Mas essas conformidades e harmonias não
são percebidas logo ao primeiro contato. Ao contrário, são experimentadas como
sons dissonantes, que ferem os “ouvidos” do ego.
Só depois de algum tempo, porém, nós começamos a perceber, normalmente sem
consciência desse processo, que o outro, na verdade, nos remete a alguém que
não conhecemos: nós próprios.
Quando o outro, de início, nos incomoda
ou fala coisas que nos fazem revirar os olhos recalcados — expressando emoções
que trazem uma coceirinha egóica, uma estranha e indistinta irritação —, é
porque alguma conexão criou conosco. Só precisamos seguir essa trilha,
aprofundando os sulcos afetivos, e, em algum ponto do caminho, ela nos levará a
nós mesmos e, possivelmente ao amor pelo outro, na verdade uma experiência de
amor próprio, se observarmos o outro sob a perspectiva dos consensos e
identidades que nos conectam.
Se você estiver em busca da metade que
lhe falta, do que é diferente e dissonante, não me procure! Eu preciso das
minhas metades, para ser inteiro. E, sendo inteiro, não preciso me enlaçar com
as suas divergências. Eu posso tolerá-las, aprender com elas, talvez, mas uma
relação de amor não se ancora em dissonâncias e desarmonias. O nome disso é
conflito! Não se iluda: eu sei que do caos surgem as estrelas, mas estrelas não
significam felicidade no amor. Você quer ser feliz no amor ou criar estrelas?
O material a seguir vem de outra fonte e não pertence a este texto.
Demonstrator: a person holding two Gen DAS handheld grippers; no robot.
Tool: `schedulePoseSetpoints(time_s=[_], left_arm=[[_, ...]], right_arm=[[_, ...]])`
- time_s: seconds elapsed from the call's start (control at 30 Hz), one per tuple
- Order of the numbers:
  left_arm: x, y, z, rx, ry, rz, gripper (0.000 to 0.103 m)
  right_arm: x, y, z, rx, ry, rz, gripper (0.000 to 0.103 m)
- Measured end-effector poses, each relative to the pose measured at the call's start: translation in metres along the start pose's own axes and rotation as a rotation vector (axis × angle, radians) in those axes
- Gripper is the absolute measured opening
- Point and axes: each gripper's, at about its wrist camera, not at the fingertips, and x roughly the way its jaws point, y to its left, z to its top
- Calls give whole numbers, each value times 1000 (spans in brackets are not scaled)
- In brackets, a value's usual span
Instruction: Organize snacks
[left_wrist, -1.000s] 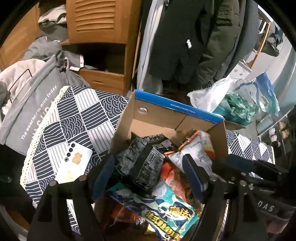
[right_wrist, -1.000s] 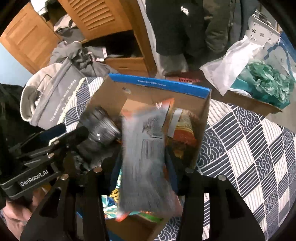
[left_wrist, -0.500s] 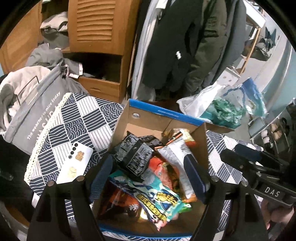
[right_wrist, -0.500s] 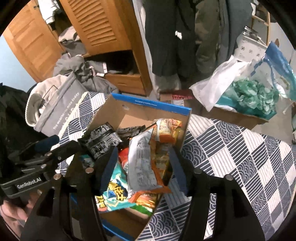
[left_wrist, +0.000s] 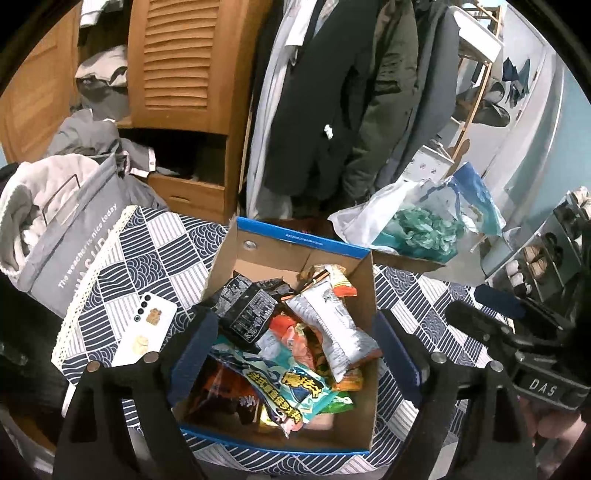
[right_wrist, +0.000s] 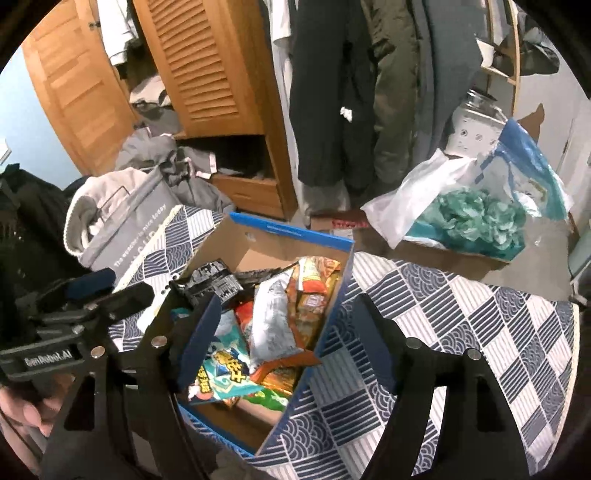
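Both grippers empty with jaws apart above cardboard box (left_wrist: 364, 291) on patterned cloth; silver snack packet (left_wrist: 334, 325), long axis running away from cameras, lies directly below-ahead of right gripper (right_wrist: 286, 338), seemingly nearer than left gripper (left_wrist: 299, 354).
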Motion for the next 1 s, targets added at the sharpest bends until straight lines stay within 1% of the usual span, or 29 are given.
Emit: schedulePoseSetpoints(time_s=[0.03, 0.13, 0.27, 0.43, 0.57, 0.83, 1.0], left_arm=[[-2, -1, 0, 1, -2, -2, 91], [-9, -7, -3, 9, -17, -1, 92], [-14, -10, -13, 27, -23, -1, 96], [-14, -11, -17, 12, -22, -9, 96], [-16, -19, -17, 34, -41, 1, 96], [-9, -29, -19, 51, -19, -4, 97], [-10, -37, -19, 76, -36, 9, 97]], right_arm=[[-3, -1, -2, -9, -3, -5, 74], [-11, -2, -6, -28, -17, -25, 74], [-21, -7, -9, -27, -36, -25, 76], [-24, -17, -15, -12, -31, -22, 76], [-24, -22, -18, -6, -20, -25, 76], [-27, -26, -20, 6, -21, -19, 76], [-26, -29, -20, 17, -15, -15, 76]])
Reconheço, porém, que é difícil
identificar os becos sem saída, aqueles instantes em que nos buscamos no outro,
perseguindo uma felicidade de aluguel, que nos faz habitar em corações alheios,
como reféns do desejo e da carência afetiva. Acabamos como metades incompletas
e desamparadas que tentam ser um inteiro, quando poderíamos ser dois.
Muitas vezes, quando nos olhamos no
espelho, descobrimos, tarde demais, que a metade que nos "falta", e
que nos torna inteiros, sempre esteve dentro de nós, e nunca no outro.
É por aí mesmo, ou deveria ser. O
problema é que não sabemos lidar com as nossas carências e imaginamos,
iludidos, que só o outro nos completa. Quando nos abandona, sempre leva um
pedaço de nós.
A felicidade vem sempre de fora, como
um processo de busca no outro, e não em si mesmo. Seres incompletos, que
sobrevivem como metades desamparadas, passam a vida à espera de alguém que os
faça inteiros, e não percebem que isso não passa de ilusão. Vivem como mendigos
da felicidade, caprichosa e sorrateira, que nunca alcançam.
Aprendi, na dor e no sofrimento, a
manter o meu coração bem longe dos becos sem saída! Sou eu mesmo a metade que
me falta!
Como já disse em muitos textos, esqueça
esse papo furado de metades que se completam ou de opostos que se atraem! Você
não é imã. Nos afetos, os iguais se atraem e os opostos se repelem: essa é a
física do amor. O resto é paixão obsessiva.
Jorge Araken Filho,
apenas um ser humano que tem coragem de expor as suas próprias contradições.